/Perl-with-Unicode-for-Windows

recompilation of Perl for Windows with Unicode support on command-line

Primary LanguageC

Perl with Unicode for Windows

This repository contains instructions for recompiling the perl.exe executable for Windows (of the chosen Perl distribution), in order to make it compatible with command line Unicode characters in Windows:
Please note that actual distributions have not cared for Unicode treatment of Unicode in Windows, where it uses a UTF-16 codification, whereas the Perl cmdline executable as ported from linux (where these Unicode issues don't happen!) can't manage UTF-16 (or any other codification) at all in Windows.

The original patch comes from A. Sinan Unur's brightening post Fixing Perl's Unicode problems on the command line on Windows: A trilogy in N parts and it is licensed under Artistic License 2.0.

Requirements

  • Note that I'll be using libre mingw-w64 gcc compiler: in Windows it is installed using Win-builds.

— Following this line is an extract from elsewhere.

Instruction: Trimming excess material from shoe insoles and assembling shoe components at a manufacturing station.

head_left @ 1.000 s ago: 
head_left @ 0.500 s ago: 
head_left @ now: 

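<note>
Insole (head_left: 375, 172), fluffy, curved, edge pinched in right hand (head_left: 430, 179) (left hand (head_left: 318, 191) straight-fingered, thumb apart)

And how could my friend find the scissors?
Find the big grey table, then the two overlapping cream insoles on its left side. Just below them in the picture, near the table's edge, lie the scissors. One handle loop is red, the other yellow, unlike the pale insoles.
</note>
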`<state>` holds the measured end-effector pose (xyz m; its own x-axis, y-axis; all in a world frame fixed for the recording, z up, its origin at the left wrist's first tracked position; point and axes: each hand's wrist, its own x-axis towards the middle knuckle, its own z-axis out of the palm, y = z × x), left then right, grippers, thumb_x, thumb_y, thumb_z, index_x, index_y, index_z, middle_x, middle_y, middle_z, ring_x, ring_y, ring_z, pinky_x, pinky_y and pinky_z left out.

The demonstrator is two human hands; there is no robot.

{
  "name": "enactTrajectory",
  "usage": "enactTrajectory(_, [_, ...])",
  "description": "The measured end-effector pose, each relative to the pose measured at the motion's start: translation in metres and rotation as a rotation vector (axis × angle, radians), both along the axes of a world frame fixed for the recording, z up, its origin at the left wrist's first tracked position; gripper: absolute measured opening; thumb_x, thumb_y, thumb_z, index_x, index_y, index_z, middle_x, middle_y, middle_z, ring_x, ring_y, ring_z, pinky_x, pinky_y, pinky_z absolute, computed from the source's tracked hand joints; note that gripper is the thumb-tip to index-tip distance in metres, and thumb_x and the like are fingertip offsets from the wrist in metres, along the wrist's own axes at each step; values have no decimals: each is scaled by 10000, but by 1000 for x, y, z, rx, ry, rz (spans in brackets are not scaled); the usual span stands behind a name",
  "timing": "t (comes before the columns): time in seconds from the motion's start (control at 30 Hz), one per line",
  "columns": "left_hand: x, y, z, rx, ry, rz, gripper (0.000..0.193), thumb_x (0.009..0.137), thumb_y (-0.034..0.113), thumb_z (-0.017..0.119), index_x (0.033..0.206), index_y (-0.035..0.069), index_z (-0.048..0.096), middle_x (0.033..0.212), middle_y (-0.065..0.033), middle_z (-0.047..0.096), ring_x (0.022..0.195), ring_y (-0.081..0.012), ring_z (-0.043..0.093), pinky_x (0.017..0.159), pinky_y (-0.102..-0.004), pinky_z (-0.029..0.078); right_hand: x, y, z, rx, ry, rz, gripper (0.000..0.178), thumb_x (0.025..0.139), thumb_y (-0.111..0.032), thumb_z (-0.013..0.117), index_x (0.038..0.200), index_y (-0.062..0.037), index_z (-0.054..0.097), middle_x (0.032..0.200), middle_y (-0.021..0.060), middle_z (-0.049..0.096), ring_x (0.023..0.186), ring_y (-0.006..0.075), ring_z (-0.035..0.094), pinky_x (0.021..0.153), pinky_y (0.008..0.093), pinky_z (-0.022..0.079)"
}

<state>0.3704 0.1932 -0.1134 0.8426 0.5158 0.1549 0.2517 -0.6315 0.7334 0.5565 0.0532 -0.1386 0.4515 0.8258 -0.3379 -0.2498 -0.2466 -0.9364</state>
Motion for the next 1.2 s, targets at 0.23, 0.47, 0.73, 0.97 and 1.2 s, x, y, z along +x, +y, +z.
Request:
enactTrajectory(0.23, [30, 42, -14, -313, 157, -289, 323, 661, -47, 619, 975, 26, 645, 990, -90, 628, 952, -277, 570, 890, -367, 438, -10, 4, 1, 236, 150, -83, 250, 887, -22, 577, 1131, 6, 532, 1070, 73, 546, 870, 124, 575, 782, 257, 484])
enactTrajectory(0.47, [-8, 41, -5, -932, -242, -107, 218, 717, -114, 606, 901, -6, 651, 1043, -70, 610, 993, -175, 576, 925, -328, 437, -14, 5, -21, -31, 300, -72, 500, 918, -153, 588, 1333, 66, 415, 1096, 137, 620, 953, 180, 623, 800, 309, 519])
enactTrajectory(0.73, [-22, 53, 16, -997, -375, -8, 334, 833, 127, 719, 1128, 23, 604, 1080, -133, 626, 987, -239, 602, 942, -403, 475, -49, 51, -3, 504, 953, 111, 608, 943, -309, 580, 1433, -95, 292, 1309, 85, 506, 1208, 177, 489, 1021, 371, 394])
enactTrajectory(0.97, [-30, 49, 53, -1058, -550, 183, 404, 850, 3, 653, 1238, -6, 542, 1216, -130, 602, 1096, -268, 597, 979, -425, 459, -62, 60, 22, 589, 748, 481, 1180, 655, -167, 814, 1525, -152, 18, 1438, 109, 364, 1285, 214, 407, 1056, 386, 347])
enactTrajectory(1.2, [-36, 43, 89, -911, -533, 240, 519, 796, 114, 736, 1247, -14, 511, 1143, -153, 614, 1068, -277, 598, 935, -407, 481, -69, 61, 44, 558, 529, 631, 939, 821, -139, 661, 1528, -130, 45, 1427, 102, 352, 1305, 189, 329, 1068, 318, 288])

  • A Perl installation: actually I've only checked this patch with ActiveState Perl, though it should be portable as is to any other distribution (Strawberry, compiled from sources, or whatever). I'll try to compile this in other distributions asap. Version 5.24.2.2403 (from source) and 5.24.0 MSWin32-x64-multi-thread (from installation) has been tested. Sources aren't needed as they're installed with the distribution you choose.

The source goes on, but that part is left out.